- **Given data**:
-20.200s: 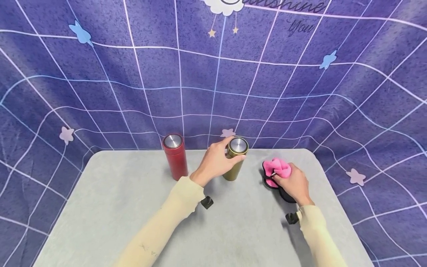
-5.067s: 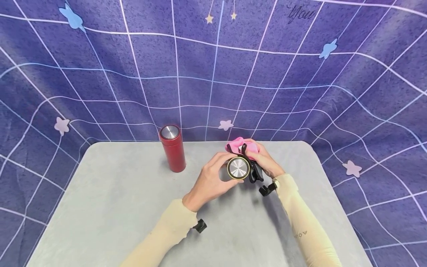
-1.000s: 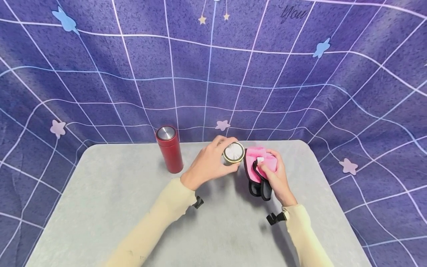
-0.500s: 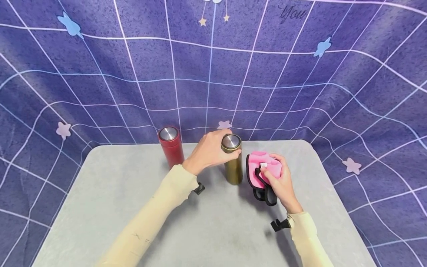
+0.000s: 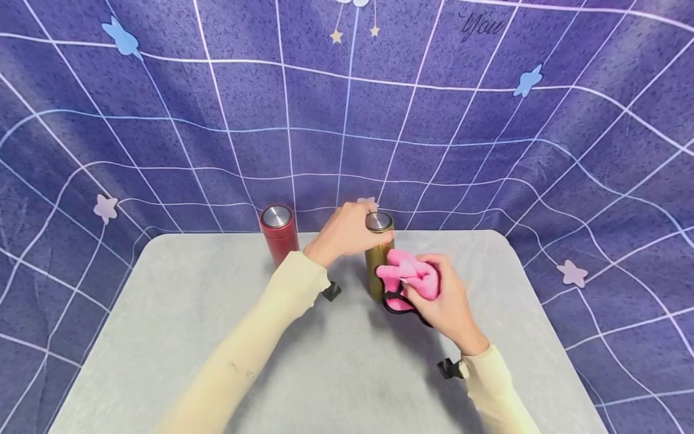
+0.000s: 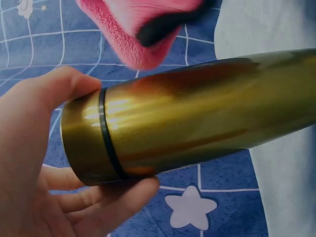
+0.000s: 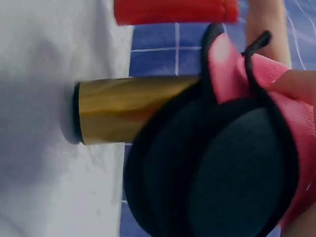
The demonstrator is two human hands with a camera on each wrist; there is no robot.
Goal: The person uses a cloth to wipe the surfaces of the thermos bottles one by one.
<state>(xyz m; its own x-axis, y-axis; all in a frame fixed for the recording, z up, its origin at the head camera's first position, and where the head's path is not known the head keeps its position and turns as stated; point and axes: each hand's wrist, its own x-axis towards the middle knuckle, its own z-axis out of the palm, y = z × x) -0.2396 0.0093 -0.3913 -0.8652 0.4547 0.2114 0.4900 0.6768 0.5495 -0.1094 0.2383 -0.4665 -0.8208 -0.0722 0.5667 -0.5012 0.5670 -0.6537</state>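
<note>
A gold bottle with a silver-topped lid (image 5: pixel 374 259) stands upright near the back of the table. My left hand (image 5: pixel 349 232) grips it round the lid; in the left wrist view thumb and fingers lie on either side of the gold cap (image 6: pixel 86 138). My right hand (image 5: pixel 447 301) pinches a pink fleecy cloth with black edging (image 5: pixel 423 277), bunched up just right of the bottle and overlapping it in the head view. The right wrist view shows the cloth's dark round part (image 7: pixel 237 173) in front of the bottle (image 7: pixel 113 111).
A red bottle (image 5: pixel 279 235) stands left of the gold one, partly behind the left sleeve. The grey table (image 5: pixel 190 331) ends at a purple gridded curtain (image 5: pixel 325 120) at the back and sides.
The gold bottle, tilted a second ago, came upright half a second ago and stays so. The right hand has moved the pink cloth left towards the bottle, and the cloth is more bunched.
</note>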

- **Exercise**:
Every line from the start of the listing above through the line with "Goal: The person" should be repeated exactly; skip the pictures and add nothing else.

- **Written solution**:
-20.200s: 
-5.067s: 
-1.000s: 
-0.500s: 
+0.000s: 
+0.000s: 
+0.000s: 
The demonstrator is two human hands with a camera on each wrist; there is no robot.
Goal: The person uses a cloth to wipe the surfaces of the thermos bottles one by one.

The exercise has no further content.